Continuing demands of the United States

The US services PMI missed expectations by a wide margin, coming in at 48.8, well below the lowest estimate. However, the survey has been unreliable and volatile lately. Just 15 minutes before the release, we got the final reading of the US services PMI from S&P Global and it showed a better picture than the initial print.

That’s a huge discrepancy, and apart from the construction of the surveys, I don’t know what might be the cause. The only two notable things in the ISM report were the headline number hitting a new cycle low and the new orders index falling into contraction for the first time since 2022.

Of course, we shouldn’t dismiss the ISM report entirely, but it’s hard to trust.
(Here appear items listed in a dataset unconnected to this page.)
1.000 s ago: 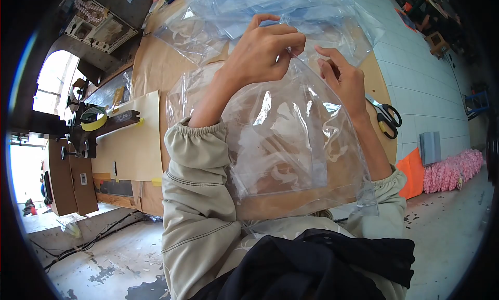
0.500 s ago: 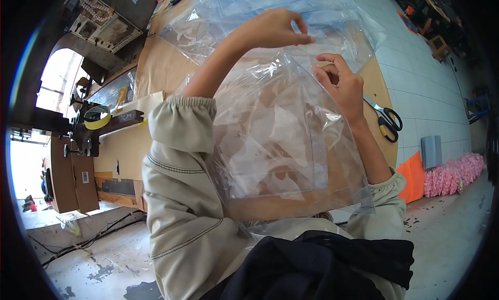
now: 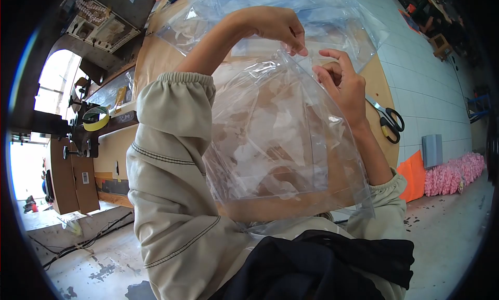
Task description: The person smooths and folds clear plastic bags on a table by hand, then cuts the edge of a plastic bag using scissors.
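A large clear plastic sheet (image 3: 270,144) lies over the work surface before me, wrinkled and shiny, with a seam or fold line down its right part. Its top rises to a narrow peak between my hands. Bent down from above, my left hand (image 3: 278,27) has its fingertips pinched together at this peak. My right hand (image 3: 344,84) is at the sheet's right edge, thumb and curled middle finger closed at the plastic, index finger raised and apart. The exact grip of both hands is hard to see through the transparent film.
More bluish clear plastic (image 3: 312,4) is heaped at the far side of the table (image 3: 382,82). Scissors (image 3: 389,124) lie by the right edge. A tape roll (image 3: 96,119) sits on a metal fixture at left. Orange material (image 3: 411,178) and a pink bundle (image 3: 454,174) are on the floor.
My left hand has turned its fingers downward and shifted slightly left, to the sheet's peak. The left elbow has swung outward. My right hand has hardly moved.
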Motion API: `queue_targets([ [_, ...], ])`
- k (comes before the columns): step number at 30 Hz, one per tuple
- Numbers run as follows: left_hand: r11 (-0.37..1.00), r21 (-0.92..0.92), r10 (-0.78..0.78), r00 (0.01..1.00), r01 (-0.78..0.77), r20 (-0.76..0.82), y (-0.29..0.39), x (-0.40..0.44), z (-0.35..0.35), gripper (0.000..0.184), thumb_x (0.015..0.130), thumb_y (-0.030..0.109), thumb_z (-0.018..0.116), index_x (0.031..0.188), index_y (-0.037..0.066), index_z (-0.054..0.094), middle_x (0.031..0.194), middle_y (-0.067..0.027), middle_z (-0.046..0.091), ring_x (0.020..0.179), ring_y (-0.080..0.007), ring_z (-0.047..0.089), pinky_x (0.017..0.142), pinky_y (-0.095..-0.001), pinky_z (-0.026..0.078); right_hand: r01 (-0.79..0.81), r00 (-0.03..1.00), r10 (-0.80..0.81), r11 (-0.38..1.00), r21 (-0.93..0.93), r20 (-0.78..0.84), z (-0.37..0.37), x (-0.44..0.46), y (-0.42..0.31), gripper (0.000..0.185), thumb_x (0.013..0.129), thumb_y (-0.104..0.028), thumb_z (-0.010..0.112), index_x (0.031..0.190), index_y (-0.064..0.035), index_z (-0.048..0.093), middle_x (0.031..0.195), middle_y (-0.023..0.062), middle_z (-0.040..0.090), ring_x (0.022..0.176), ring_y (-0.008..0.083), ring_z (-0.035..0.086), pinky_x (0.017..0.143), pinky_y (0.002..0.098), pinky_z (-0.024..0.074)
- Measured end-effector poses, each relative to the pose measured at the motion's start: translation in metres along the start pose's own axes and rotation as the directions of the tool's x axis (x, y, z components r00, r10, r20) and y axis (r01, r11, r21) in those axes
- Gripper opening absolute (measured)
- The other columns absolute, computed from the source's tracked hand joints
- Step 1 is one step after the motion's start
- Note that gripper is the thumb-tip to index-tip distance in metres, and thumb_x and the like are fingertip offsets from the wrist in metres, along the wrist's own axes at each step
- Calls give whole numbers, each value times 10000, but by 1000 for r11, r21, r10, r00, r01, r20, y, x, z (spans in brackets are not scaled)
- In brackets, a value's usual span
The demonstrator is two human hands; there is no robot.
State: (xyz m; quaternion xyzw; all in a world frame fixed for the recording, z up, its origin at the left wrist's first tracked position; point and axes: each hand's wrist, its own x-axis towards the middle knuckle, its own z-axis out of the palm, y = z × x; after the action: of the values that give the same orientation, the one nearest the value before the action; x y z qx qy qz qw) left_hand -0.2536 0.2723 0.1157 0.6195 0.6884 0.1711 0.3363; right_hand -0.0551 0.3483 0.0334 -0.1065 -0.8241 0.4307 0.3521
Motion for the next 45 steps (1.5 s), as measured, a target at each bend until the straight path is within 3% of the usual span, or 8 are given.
queue_targets([
  [7, 1000, 23, -6, 1000, 5, 17, -5, 2, 3, 190, 809, 268, 660, 846, 86, 697, 669, -4, 606, 685, -105, 536, 679, -289, 388, 85, 990, -53, 963, -257, 128, -3, 3, 1, 293, 853, -107, 666, 1145, -104, 633, 757, 80, 660, 651, 120, 625, 598, 258, 480],
  [10, 1000, 25, 0, 1000, -1, 27, -5, 5, 4, 174, 811, 238, 633, 882, 93, 697, 672, -15, 614, 685, -117, 542, 658, -293, 391, 418, 908, -413, 875, -246, 73, 4, 8, 20, 304, 853, -22, 609, 1150, -90, 625, 735, 105, 632, 611, 225, 598, 589, 318, 478],
  [16, 994, 103, -20, 1000, 20, 3, -16, 28, 23, 226, 708, 162, 573, 880, 82, 697, 680, -50, 630, 684, -152, 554, 656, -301, 410, 408, 890, -293, 855, -321, 350, 1, 4, 42, 254, 908, -60, 541, 1151, -59, 616, 780, 85, 593, 662, 191, 584, 619, 305, 479],
  [18, 997, 72, 21, 996, -15, -87, -39, 36, 32, 231, 695, 203, 534, 827, 73, 672, 727, -35, 619, 743, -144, 545, 690, -289, 409, -3, 861, 19, 999, -32, 508, -13, 5, 37, 238, 947, -140, 514, 1143, -47, 611, 807, 48, 585, 712, 151, 575, 653, 273, 470],
  [22, 941, -316, -161, 982, 122, -100, -51, 17, 34, 312, 830, 369, 526, 877, 80, 632, 891, 6, 603, 848, -121, 515, 781, -279, 405, -627, 605, 415, 774, 85, 680, -63, -8, 20, 337, 992, -307, 470, 1135, -30, 599, 900, 0, 570, 810, 88, 533, 718, 231, 441],
  [25, 823, -567, -62, 997, 23, -50, -63, 5, 38, 567, 914, 624, 424, 982, 95, 615, 981, 4, 586, 881, -127, 517, 828, -286, 421, -660, 569, 378, 740, 132, 730, -88, -38, 16, 395, 980, -342, 499, 1124, 13, 593, 992, 49, 607, 881, 105, 550, 789, 253, 437],
  [28, 974, -213, 59, 994, -78, -94, -74, 6, 47, 526, 908, 577, 489, 1020, 85, 635, 1028, -51, 587, 934, -144, 529, 847, -283, 429, -618, 628, 380, 774, 138, 679, -91, -70, -2, 368, 964, -329, 536, 1099, 4, 609, 970, 35, 614, 861, 81, 544, 765, 238, 448],
  [45, 912, -401, -65, 939, -81, -337, -10, -13, 48, 429, 817, 451, 670, 782, 24, 688, 785, -41, 656, 763, -107, 586, 670, -253, 454, -618, 768, 566, 778, 116, 299, -96, -115, -25, 185, 859, -122, 664, 796, 48, 694, 876, 54, 617, 792, 100, 556, 706, 220, 424],
])
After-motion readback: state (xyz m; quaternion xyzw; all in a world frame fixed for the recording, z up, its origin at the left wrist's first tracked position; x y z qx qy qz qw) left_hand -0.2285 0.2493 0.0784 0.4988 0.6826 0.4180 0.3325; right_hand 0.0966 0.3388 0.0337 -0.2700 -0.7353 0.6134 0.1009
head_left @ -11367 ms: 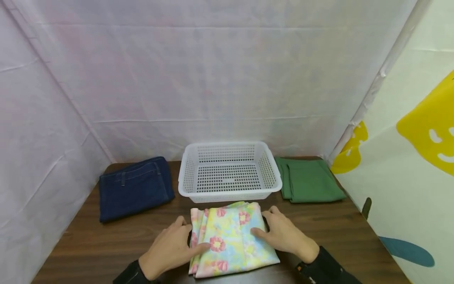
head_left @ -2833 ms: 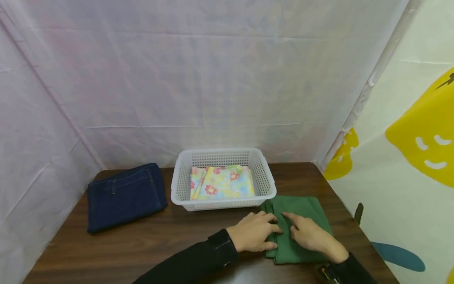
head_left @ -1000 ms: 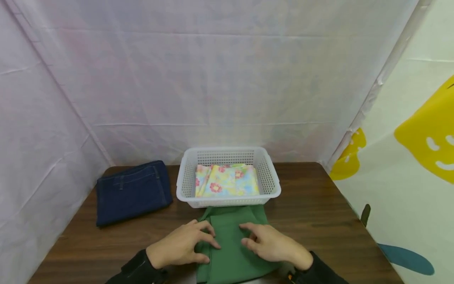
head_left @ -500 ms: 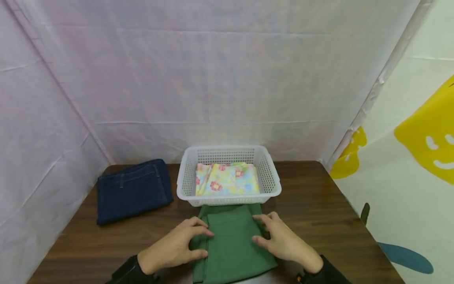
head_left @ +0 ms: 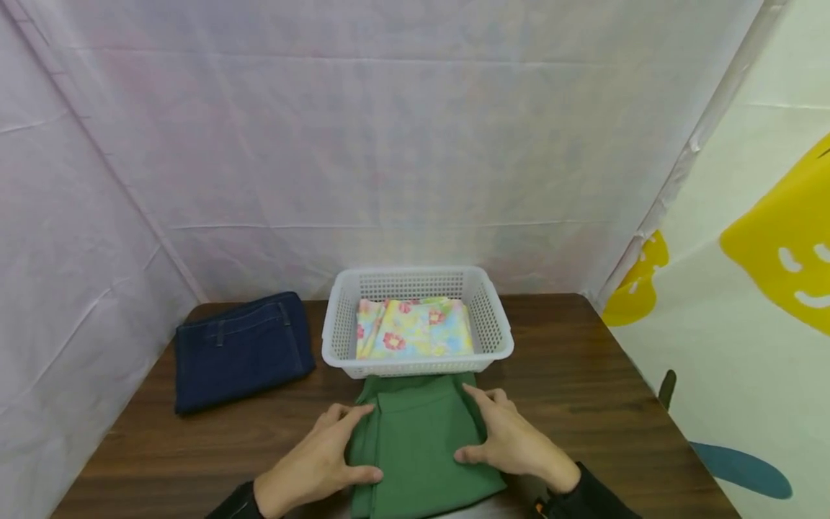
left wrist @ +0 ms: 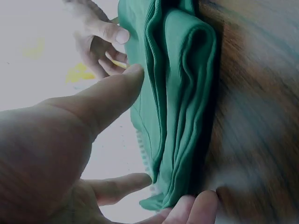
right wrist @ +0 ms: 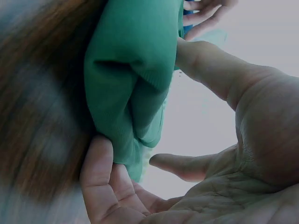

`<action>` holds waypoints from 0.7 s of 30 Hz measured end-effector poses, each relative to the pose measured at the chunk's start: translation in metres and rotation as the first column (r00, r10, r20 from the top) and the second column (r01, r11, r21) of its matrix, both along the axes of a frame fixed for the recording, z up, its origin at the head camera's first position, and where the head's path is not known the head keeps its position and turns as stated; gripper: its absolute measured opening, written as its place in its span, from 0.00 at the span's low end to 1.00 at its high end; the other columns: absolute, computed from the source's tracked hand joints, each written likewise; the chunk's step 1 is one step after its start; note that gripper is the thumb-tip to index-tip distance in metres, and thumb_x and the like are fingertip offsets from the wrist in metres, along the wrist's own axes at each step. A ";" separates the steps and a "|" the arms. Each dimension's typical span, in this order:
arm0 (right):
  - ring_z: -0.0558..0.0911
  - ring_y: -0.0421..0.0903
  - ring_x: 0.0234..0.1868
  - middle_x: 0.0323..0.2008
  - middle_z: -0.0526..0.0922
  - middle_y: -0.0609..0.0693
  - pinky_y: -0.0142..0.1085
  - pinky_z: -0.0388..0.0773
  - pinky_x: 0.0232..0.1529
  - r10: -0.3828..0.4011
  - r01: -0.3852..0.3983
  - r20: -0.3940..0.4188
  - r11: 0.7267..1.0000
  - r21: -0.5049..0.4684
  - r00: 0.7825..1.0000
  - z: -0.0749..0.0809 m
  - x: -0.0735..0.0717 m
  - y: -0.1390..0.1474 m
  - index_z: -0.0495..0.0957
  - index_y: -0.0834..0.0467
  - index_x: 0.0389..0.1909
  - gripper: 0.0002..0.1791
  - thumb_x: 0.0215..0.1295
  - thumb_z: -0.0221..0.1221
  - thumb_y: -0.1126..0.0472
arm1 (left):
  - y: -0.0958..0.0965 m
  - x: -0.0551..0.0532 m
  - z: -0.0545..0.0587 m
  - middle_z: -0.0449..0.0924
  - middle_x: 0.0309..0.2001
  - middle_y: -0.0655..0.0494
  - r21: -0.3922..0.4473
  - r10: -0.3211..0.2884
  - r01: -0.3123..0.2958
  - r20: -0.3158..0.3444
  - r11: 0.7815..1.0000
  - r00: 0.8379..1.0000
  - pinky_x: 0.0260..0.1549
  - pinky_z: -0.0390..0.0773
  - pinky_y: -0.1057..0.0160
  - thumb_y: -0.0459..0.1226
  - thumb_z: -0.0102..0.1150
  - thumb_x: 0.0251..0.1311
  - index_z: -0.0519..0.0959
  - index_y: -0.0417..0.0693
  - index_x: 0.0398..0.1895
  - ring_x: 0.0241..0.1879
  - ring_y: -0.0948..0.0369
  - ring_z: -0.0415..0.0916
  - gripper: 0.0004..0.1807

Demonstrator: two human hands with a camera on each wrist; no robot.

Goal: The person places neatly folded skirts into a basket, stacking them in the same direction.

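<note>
A folded green garment [head_left: 421, 447] lies on the table just in front of the white basket, layers stacked. My left hand [head_left: 318, 461] is at its left side. In the left wrist view that thumb [left wrist: 126, 81] touches the upper layer, and the other fingertips meet the side and lower edge. On the other side, my right hand [head_left: 519, 440] has its thumb on top. In the right wrist view its fingers [right wrist: 99, 163] touch the garment's lower edge near the tabletop. Neither hand visibly squeezes the cloth.
Inside the white plastic basket [head_left: 418, 366] lies a folded floral cloth [head_left: 415, 330]. Folded dark blue jeans [head_left: 243, 353] lie at the left of the brown wooden table [head_left: 570, 375]. White sheeting [head_left: 389, 144] hangs behind the table.
The floral cloth went from the table into the basket. The green garment moved from the right to the front middle. Lately both hands have spread from its top to its side edges.
</note>
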State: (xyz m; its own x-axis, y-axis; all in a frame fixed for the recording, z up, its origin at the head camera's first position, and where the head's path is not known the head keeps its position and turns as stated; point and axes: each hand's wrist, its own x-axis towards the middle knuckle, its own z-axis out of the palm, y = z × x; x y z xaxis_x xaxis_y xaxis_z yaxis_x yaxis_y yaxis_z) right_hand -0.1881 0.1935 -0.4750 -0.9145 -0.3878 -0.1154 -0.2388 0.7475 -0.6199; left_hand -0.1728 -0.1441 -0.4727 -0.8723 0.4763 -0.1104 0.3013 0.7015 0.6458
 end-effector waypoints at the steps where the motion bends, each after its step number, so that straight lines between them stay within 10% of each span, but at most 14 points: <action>1: 0.68 0.65 0.61 0.65 0.62 0.67 0.60 0.75 0.52 -0.006 0.006 0.001 1.000 0.009 1.000 0.000 -0.001 -0.001 0.53 0.56 0.79 0.63 0.48 0.76 0.38 | 0.001 0.000 0.000 0.65 0.59 0.42 0.002 -0.006 0.006 0.001 1.000 1.000 0.47 0.75 0.39 0.63 0.74 0.47 0.60 0.50 0.77 0.56 0.43 0.67 0.57; 15: 0.75 0.52 0.50 0.57 0.68 0.60 0.49 0.78 0.48 0.080 -0.080 0.011 0.997 0.002 0.997 -0.003 -0.009 -0.017 0.49 0.54 0.80 0.66 0.45 0.80 0.52 | 0.021 -0.015 -0.006 0.64 0.57 0.51 0.015 -0.117 0.117 -0.031 0.993 0.993 0.47 0.76 0.51 0.50 0.80 0.46 0.60 0.57 0.77 0.54 0.53 0.69 0.55; 21: 0.73 0.57 0.62 0.67 0.67 0.59 0.53 0.75 0.55 0.148 -0.148 0.030 0.989 0.013 0.989 -0.001 -0.013 -0.022 0.48 0.42 0.81 0.62 0.49 0.78 0.54 | 0.023 -0.021 -0.006 0.65 0.60 0.51 0.022 -0.156 0.156 -0.013 0.987 0.988 0.47 0.77 0.50 0.47 0.79 0.49 0.59 0.68 0.77 0.56 0.52 0.70 0.52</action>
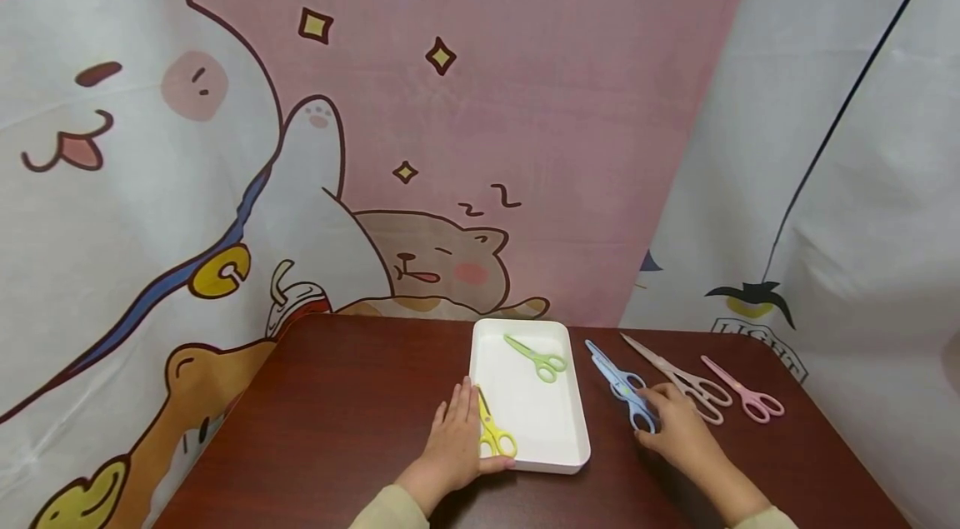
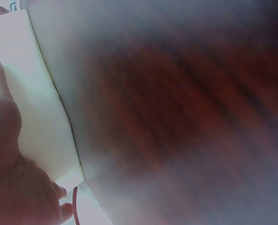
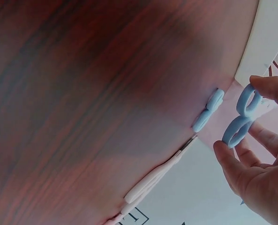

Moreover, one bad reading doesn’t make a trend, and we’ve already seen it fall to 49.4 in April before jumping back to 53.8 in May.

US ISM Services PMI

The market seemed to interpret the data in the same way as interest rate expectations remained largely unchanged with rates set to fall by 47.8 basis points by year-end. Overall, the data reinforced the view that the contractionary trend is likely to continue and that there is a much higher chance of the Fed cutting rates twice this year than not cutting at all or even raising them.